In both cases, there’s more than one node which assumes to be the leader, which is exactly what we want to avoid with leadership election. But as it turns out, this is just the nature of the beast: leader election will only ever be eventually correct. As Martin Kleppmann describes in this excellent post, checking lock validity and performing the leader’s actual work is not atomic, no matter how hard you try (for instance, think of unexpected GC pauses). So you’ll always need to be prepared to detect and fence off work done by a previous leader.

Minimizing Clock Drift

While you never should rely on clock consistency across systems from a correctness point of view, it does make sense to keep clocks synchronous on a best-effort basis, thus reducing the aforementioned throughput impact. To do so, nodes could create a temporary file on S3 and compare its creation time on S3 with their local time. Alternatively, you could use the Amazon Time Sync Service, which offers micro-second time accuracy.

Fencing Off Zombies

As a solution, Kleppmann suggests using the leader epoch as a fencing token. The epoch value only ever increases, so it can be used to identify requests by a stale leader ("zombie"). When for instance invoking a remote API, the fencing token could be passed as a request header, allowing the API provider to recognize and discard zombie requests by keeping track of the highest epoch value it has seen. Of course this requires the remote API to support the notion of fencing tokens, which may or may not be the case.

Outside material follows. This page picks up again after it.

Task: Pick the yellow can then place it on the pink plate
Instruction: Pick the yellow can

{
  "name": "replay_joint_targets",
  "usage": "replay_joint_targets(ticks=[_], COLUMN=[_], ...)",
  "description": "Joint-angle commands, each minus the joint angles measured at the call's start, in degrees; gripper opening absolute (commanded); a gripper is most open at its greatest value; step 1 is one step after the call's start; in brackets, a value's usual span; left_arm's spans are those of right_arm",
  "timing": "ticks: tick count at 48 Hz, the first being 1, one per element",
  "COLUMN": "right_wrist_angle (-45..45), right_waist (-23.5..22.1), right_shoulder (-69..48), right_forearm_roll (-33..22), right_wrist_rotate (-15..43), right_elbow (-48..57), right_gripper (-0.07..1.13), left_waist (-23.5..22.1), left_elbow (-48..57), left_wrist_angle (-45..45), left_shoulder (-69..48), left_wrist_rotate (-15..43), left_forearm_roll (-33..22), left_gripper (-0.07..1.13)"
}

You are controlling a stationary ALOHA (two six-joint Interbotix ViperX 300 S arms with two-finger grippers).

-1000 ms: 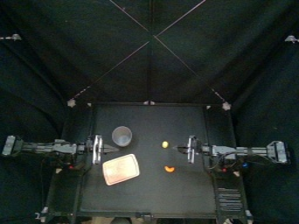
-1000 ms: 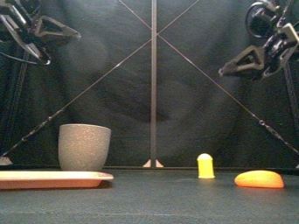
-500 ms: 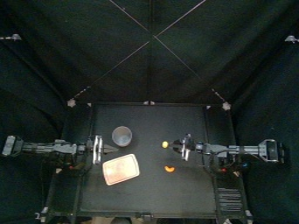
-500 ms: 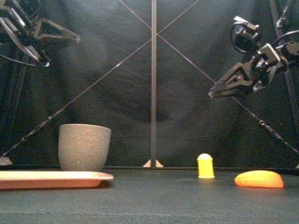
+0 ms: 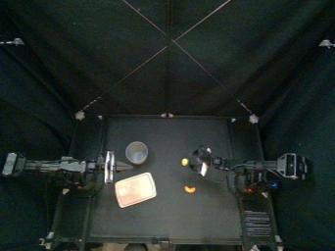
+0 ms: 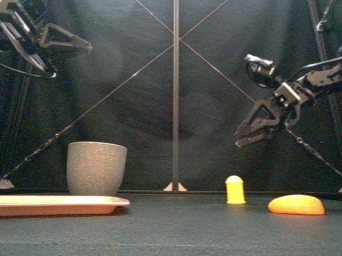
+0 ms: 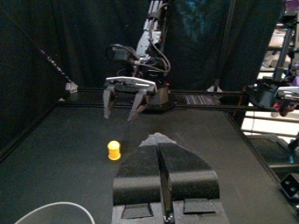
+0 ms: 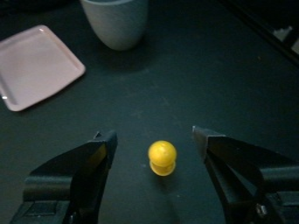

As an example targeting S3 (which doesn’t have bespoke support for fencing tokens), SlateDB implements this by uploading files following a serial order (similar to the lock file naming scheme above) and detecting conflicts between competing writers trying to create the same file. Thanks to the new support for conditional writes on S3, this task is trivial, not requiring any external stateful services any longer.